= Task =
Locate the string "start" in the records below. Copy every line where it occurs.

+++ Available records +++

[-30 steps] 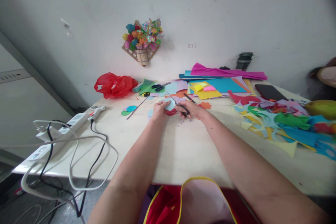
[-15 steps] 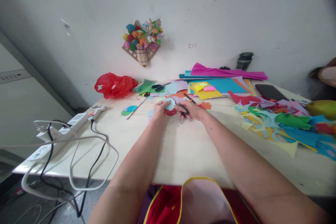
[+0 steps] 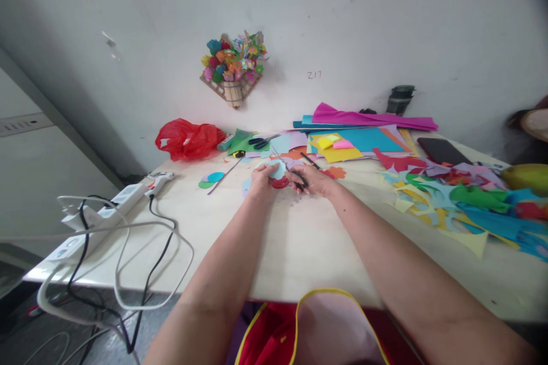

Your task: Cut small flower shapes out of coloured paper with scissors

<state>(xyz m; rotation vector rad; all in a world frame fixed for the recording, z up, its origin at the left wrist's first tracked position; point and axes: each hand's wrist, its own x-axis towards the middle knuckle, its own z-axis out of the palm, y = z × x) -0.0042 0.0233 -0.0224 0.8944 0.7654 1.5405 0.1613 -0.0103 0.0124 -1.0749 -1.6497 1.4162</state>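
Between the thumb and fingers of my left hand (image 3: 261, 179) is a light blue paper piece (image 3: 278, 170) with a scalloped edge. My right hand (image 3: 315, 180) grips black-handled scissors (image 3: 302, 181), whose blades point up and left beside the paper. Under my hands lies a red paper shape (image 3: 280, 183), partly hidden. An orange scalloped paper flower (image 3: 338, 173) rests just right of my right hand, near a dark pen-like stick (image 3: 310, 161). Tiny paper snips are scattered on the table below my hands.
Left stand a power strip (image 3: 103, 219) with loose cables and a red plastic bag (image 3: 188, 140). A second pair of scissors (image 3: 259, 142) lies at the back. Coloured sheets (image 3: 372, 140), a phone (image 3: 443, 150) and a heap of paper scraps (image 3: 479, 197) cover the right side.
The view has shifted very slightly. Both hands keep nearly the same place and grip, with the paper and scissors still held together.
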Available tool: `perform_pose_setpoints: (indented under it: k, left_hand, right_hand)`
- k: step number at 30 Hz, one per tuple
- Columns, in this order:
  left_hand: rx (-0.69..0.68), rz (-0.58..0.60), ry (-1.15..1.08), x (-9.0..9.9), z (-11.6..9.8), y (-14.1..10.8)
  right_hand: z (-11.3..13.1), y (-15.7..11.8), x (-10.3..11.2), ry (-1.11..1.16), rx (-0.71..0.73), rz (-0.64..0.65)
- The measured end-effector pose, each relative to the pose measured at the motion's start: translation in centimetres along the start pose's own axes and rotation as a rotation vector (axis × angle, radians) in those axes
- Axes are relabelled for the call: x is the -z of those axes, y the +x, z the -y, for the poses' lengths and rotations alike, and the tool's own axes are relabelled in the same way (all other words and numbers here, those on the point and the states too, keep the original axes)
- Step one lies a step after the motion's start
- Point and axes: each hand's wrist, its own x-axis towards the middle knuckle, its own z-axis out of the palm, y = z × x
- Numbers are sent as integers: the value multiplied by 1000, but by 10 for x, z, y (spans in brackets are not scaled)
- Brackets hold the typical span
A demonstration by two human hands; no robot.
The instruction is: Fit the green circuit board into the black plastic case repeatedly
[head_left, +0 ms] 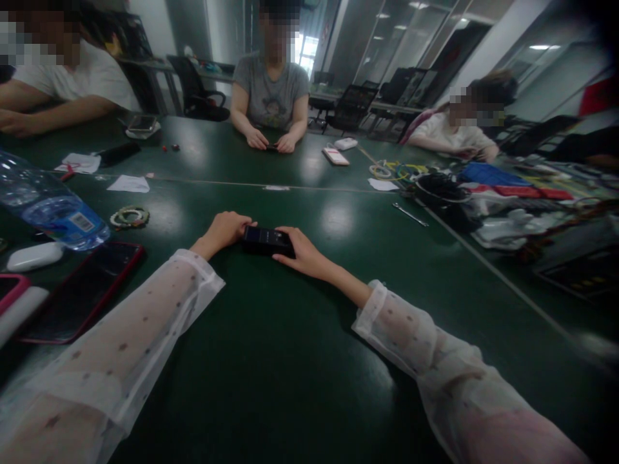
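A small black box-shaped thing (264,241) with faint pale marks on its face is between my hands at the green table. My right hand (302,252) grips its right end, thumb at the near edge and fingers over the far one. At its upper left corner, the curled fingers of my left hand (227,227) hold the other end; some fingertips are hidden. I cannot tell whether the box rests on the table (271,348) or is slightly raised. A beaded bracelet (129,218) lies left of my left hand.
On the left are a water bottle (68,216), a red-edged phone (87,293) and a white case (35,256). To the right lie a wrench (410,214) and a heap of cables (442,193). Several people sit around, one person (271,96) directly opposite.
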Motion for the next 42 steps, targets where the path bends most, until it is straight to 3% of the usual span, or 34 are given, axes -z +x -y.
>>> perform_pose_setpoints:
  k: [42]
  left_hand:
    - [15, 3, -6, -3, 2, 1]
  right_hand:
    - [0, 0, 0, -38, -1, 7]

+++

= Exercise response =
- The measured end-effector pose, each relative to the pose measured at the motion's start: translation in centimetres along the start pose's own axes and rotation as a rotation vector (axis × angle, radians) in those axes
- Step one lies a step after the motion's start

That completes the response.